If that was a rejection of my parents' lifestyle, then it was also a rejection of the lifestyles of practically everyone I knew. I had no lack of good, kind, loving, generous teachers and friends growing up. I sacrificed many of those connections when I left the church, and it hurt. We have our differences today, but I remain on good terms with my parents. They may wish I'd return to the church, my father probably more tenaciously than my mother, but they haven't rejected me, and I haven't rejected them. They could not be more warm or welcoming to my lapsed Catholic and unlapsed Christian wife. We had our hard years after I left the church, but through love, work, and forgiveness we still manage to act like family.

I hope none of this sounds like an attack on Chris, who is one of the more tolerant and open-minded Mormons I know (a statement that could certainly be read as damning with faint praise). I also know this discussion is not explicitly about religion versus atheism, but it leads me directly to thoughts about the assumptions, both explicit and implicit, that religious people tend to bring to their mental portraits of atheists. That discussion, however, will have to wait a few days, until I have time to take on Ben Stein.

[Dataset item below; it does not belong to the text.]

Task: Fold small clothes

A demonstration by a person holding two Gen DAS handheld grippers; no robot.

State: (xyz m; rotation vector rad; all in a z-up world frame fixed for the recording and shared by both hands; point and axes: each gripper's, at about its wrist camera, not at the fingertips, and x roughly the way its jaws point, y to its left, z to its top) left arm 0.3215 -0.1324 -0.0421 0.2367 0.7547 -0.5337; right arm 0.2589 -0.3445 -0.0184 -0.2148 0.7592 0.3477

abuse | family | happiness | mormonism | youth

Thou shalt not covet thy neighbor's life

Utah writer Christopher Bigelow, in the course of answering the "Four Things" meme, cops to coveting my lifestyle—but then again, not really:

I'm a little envious of his lifestyle of living in big cities like New York and Chicago, not having any kids, letting go of the Mormon rope, doing lots of traveling and drinking, and getting deeply involved in a writing community.... But I suppose I got all that worldliness out of my system as a young adult—well, most of it, anyway—and I'm sure the path I'm on now will lead to more long-term happiness than his....  [full post]
While I suppose I'm flattered in a way, I'm more than a little disturbed by the implication that there's greater long-term happiness to be derived from a traditional and religious nuclear family than from my little family. It's possible that Chris means my lifestyle would not ultimately be satisfying to him, which would be a perfectly fair thing to say, but the way the statement is phrased makes it sound like the objective possibility of satisfaction obtaining from my choices in life is on the slim side.

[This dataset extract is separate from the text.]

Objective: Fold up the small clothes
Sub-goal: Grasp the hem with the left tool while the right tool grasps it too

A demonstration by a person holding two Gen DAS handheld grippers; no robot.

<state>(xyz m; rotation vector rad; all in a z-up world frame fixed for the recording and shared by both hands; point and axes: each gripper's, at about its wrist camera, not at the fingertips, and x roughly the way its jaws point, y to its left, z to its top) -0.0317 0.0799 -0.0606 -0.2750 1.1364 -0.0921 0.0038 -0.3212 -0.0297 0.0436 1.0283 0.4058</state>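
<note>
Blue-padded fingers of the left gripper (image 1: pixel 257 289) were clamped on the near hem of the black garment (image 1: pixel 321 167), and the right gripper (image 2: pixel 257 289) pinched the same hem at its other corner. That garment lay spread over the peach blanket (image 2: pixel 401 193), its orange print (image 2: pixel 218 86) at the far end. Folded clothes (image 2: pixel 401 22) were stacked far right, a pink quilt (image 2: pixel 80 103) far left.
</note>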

It probably goes without saying, though I will say it anyway, that I do not covet Chris's lifestyle. I trust he won't be offended when I say that, because I don't intend to offend. I mean only that some of the things he values most are simply not what interest me in life, and I have good reason to suspect that playing patriarch to a Mormon nuclear family would render me dangerously miserable. I'm certain enough that I'm on the path of greatest happiness for Bill Shunn that I feel no compulsion to make major course corrections at this point in my life. Comparing levels of happiness with someone else is pretty much a pointless game.

Of course, what Chris mentions (lightly) coveting about my lifestyle are really just the trappings. He doesn't mention the two things that are most important to me, which are surely two of the things he cares about most: devotion to a loving spouse, and the writing itself. On that score I doubt we're so different.

So please go ahead and be happy with your life, Chris, and I'll be happy with mine.